On peut désormais parler de Serhiy Salov comme d'un grand pianiste. Le parcours aura pris quelques années, depuis ce premier prix au Concours international de Montréal de 2004 qui, pour les observateurs perspicaces, couronnait le virtuose. Le virtuose est toujours là, conjuguant prodigieuse clarté de jeu et écrasante puissance sonore, mais c'est maintenant l'interprète qu'on écoute d'abord.

De la part du Festival Bach, l'idée était originale de placer le pianiste ukrainien de 33 ans devant deux mondes, soit Bach, bien sûr, et Beethoven, et de les associer grâce à un élément commun, la fugue, cet ingrédient essentiel du langage de Bach auquel Beethoven conféra une nouvelle et flamboyante personnalité dans son immense Sonate Hammerklavier, op. 106.

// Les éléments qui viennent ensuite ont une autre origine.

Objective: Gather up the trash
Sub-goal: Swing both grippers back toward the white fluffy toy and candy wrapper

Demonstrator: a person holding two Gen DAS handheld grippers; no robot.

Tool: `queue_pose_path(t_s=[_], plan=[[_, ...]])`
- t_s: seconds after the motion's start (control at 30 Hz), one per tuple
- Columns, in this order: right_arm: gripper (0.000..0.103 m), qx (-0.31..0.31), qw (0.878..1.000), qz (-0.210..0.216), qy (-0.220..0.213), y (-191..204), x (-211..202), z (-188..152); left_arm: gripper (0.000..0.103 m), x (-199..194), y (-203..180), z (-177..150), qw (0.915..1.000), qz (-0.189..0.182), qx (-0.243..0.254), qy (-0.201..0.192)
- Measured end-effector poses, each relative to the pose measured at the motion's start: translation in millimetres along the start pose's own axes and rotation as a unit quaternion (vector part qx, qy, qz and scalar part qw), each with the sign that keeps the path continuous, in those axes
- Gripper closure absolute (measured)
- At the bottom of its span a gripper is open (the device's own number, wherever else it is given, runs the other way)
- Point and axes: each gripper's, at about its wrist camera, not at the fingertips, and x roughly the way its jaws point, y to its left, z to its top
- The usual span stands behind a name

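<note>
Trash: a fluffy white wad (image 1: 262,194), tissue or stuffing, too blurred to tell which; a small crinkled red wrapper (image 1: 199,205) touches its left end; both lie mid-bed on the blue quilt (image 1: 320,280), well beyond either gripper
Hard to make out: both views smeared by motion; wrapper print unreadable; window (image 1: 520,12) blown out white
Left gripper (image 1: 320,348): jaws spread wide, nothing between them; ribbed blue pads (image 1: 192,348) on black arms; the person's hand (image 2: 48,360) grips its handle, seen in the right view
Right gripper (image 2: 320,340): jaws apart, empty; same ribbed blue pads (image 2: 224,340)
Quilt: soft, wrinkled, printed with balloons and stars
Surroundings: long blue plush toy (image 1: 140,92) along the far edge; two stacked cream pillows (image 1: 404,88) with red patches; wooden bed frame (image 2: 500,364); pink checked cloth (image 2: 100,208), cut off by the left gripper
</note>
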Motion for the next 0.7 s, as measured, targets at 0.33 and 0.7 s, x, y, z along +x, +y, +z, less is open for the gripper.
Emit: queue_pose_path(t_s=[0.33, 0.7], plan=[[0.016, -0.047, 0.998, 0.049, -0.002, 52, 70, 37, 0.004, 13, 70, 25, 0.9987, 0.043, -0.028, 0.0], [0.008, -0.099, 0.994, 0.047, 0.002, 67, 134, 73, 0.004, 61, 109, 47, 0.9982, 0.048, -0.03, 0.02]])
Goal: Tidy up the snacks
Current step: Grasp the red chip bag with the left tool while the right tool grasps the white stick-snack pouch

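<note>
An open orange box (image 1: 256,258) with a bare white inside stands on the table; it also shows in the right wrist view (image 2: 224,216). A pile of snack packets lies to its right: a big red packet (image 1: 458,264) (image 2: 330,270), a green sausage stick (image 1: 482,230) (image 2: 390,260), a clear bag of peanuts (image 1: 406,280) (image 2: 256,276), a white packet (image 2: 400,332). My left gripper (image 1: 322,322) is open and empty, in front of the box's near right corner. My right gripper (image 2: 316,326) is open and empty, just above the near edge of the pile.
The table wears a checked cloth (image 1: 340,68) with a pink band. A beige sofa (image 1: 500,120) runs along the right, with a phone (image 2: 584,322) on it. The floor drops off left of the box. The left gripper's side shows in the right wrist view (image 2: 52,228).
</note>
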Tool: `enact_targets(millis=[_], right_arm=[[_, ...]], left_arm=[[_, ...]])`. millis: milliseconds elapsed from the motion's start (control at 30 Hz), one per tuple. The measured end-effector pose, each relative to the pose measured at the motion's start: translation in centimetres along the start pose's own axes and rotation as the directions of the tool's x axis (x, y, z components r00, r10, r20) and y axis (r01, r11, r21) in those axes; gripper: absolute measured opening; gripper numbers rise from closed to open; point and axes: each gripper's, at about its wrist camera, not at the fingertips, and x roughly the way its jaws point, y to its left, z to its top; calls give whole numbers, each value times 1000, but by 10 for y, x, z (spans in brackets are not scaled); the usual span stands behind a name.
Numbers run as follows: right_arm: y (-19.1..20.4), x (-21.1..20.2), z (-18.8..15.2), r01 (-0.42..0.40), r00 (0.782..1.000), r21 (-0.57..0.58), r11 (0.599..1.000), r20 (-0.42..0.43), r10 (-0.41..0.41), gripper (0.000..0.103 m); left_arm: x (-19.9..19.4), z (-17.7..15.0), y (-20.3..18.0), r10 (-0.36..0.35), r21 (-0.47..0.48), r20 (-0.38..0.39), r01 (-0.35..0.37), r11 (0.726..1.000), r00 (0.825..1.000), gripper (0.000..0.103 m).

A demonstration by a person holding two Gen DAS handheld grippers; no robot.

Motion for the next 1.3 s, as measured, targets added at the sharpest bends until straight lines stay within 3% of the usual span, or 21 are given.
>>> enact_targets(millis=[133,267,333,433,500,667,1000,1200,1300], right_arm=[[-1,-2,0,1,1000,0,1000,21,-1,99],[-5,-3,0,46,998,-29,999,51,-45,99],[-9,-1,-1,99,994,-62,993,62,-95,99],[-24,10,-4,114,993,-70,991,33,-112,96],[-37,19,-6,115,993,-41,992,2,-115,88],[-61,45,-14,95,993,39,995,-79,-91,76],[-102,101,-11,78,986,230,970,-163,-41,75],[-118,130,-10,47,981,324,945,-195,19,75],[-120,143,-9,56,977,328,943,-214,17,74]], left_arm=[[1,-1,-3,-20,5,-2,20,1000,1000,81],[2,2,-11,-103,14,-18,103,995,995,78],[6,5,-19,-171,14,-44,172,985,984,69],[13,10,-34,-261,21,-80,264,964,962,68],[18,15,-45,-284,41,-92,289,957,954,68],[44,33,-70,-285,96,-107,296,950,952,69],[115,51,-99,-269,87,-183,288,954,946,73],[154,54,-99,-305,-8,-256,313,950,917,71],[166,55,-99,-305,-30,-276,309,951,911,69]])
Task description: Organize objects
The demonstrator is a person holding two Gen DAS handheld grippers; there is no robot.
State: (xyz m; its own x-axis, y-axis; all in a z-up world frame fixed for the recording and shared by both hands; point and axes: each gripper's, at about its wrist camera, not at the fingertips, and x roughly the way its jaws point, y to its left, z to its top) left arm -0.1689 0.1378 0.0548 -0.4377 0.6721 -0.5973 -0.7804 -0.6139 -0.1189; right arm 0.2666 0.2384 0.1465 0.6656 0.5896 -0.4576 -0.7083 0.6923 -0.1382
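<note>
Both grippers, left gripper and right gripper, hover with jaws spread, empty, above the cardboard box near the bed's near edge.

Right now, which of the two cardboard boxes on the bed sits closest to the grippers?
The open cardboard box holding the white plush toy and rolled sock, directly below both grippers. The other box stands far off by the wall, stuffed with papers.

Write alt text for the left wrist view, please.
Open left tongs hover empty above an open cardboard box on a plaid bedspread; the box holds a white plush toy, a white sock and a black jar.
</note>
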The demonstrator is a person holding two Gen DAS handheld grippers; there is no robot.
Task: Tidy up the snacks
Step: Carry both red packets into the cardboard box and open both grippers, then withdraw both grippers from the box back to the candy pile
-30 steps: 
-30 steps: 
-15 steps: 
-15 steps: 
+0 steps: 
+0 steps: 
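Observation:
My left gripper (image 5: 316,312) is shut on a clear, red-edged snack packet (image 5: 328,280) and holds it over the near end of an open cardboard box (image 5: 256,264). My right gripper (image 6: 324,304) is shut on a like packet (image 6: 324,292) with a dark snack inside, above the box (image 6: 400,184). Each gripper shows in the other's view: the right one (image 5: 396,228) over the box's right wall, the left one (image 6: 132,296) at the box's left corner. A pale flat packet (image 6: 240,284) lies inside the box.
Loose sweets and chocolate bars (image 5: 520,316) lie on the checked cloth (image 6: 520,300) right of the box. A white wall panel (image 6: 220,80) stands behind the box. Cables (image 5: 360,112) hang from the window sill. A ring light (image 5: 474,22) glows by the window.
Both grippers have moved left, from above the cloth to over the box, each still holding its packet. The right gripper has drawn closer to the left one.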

Salov joua d'abord, de Bach, la très longue quatrième Partita, en ré majeur, BWV 828, en l'encadrant des deux ricercares (ou fugues), respectivement à trois et à six voix, de l'Offrande musicale. Salov aborde Bach en pianiste, sans jamais chercher à suggérer le clavecin, sans emphase romantique, mais sans ignorer pour autant les accents et nuances propres au piano. Par-dessus tout, il respecte le côté austère de cette musique et en fait ressortir l'extraordinaire architecture.

De ce sommet absolu qu'est la Hammerklavier, Salov se révèle, à un âge relativement jeune, un très digne interprète. Il se lance dans le premier mouvement avec violence et y fait bien des fausses notes, mais on comprend, par ce qui suit, qu'il s'agissait d'un débordement passager et bien compréhensible: Salov s'attaquait à l'une des oeuvres les plus redoutables qui soient et voulait absolument gagner. Et il a gagné. Son exécution prit 44 minutes, dont 19 pour le sublime mouvement lent. Il y atteignit le niveau d'expression des plus grands beethovéniens, pour faire ensuite éclater avec une force démentielle les fugues qui se font écho aux deux mains.

SERHIY SALOV, pianiste. Mercredi soir, Chapelle historique du Bon-Pasteur. Dans le cadre du sixième Festival Bach de Montréal.